The space will include shade structures, seating, vegetation, a stage, and lighting at night. “I think it’s a badass idea,” said T.J. Culp, owner of Restaurant Progress immediately next door. “I like that it’s just a place to hang out.”


Both Norris Design, L.L.C. and Harvest Design Group will donate time and labor to get the project off the ground, and C.A.S.A will oversee construction and maintenance after completion. Those who want to forever inscribe their names into the park’s cobblestone legacy can contact C.A.S.A. to purchase a brick.

“(The Lyceum) is going to breed community togetherness,” said Teresa Stickler, co-owner of Melrose Pharmacy two doors down. “It’s going to make people in the Melrose neighborhood proud.”

Jones said the space will be open for public use but the City doesn’t want organized events which would require security, parking, and other permitting. “It’s up to us to police and maintain it,” Jones said. “We expect everything is going to happen there, and we’re working on ways to get everyone involved.”

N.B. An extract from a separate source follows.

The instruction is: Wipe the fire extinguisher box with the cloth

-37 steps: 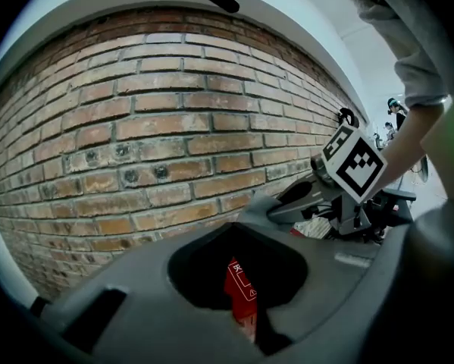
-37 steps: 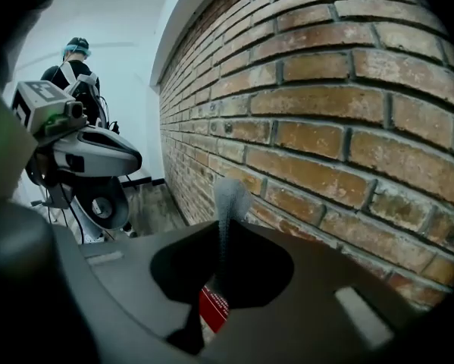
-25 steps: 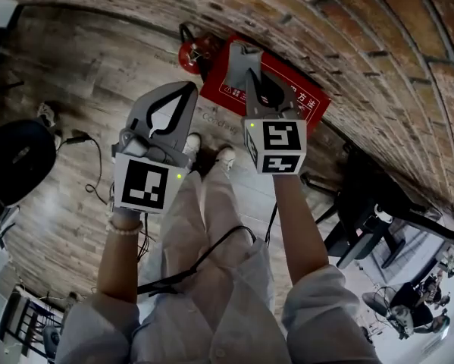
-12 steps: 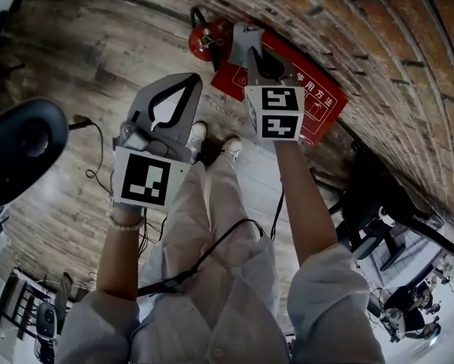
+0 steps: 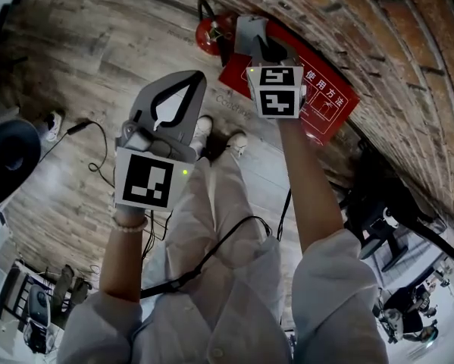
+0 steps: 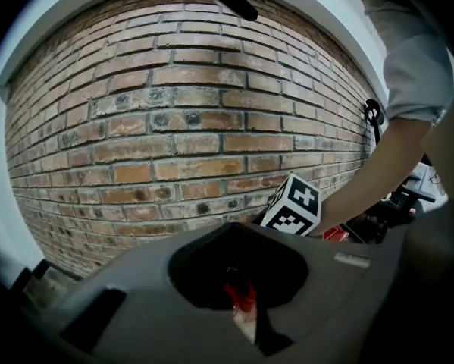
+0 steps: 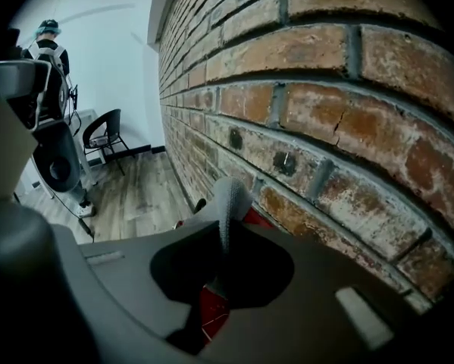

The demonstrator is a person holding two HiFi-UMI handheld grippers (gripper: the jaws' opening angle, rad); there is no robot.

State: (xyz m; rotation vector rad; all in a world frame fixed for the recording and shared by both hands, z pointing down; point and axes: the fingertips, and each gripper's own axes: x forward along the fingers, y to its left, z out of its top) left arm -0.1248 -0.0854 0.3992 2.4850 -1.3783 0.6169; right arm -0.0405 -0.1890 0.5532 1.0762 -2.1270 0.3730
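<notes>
Cloth [image 7: 228, 199], grey, pinched between right gripper [image 5: 258, 40] fingers, held just ahead of them over the red fire extinguisher box [image 5: 329, 101] at the brick wall [image 5: 408, 44], contact unclear; left gripper [image 5: 183, 82] fingers pressed together, empty; wiping judged barely begun, whole box outstanding.

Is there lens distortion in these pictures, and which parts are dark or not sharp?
Head view: fisheye bends the brick wall into an arc; the fire extinguisher box is sharp. Left gripper view: black vignette at the corners, the left hand-held gripper dark and soft. Right gripper view: near bricks swollen yet sharp, the cloth slightly blurred.
</notes>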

The design orients perspective toward both 7th and Montecito Avenues, making it easier for passing residents and police to keep an eye on who’s doing what. The public will also be required to follow noise and City Park ordinances.

Stickler said she liked that seating will prevent people from camping overnight. “And I really like the lights,” She continued. “It feels comfortable and cozy, not stiff.”

A groundbreaking ceremony will be held December 16. Phoenix Councilwoman Laura Pastor is expected to attend the Groundbreaking. at which several city officials are expected to attend.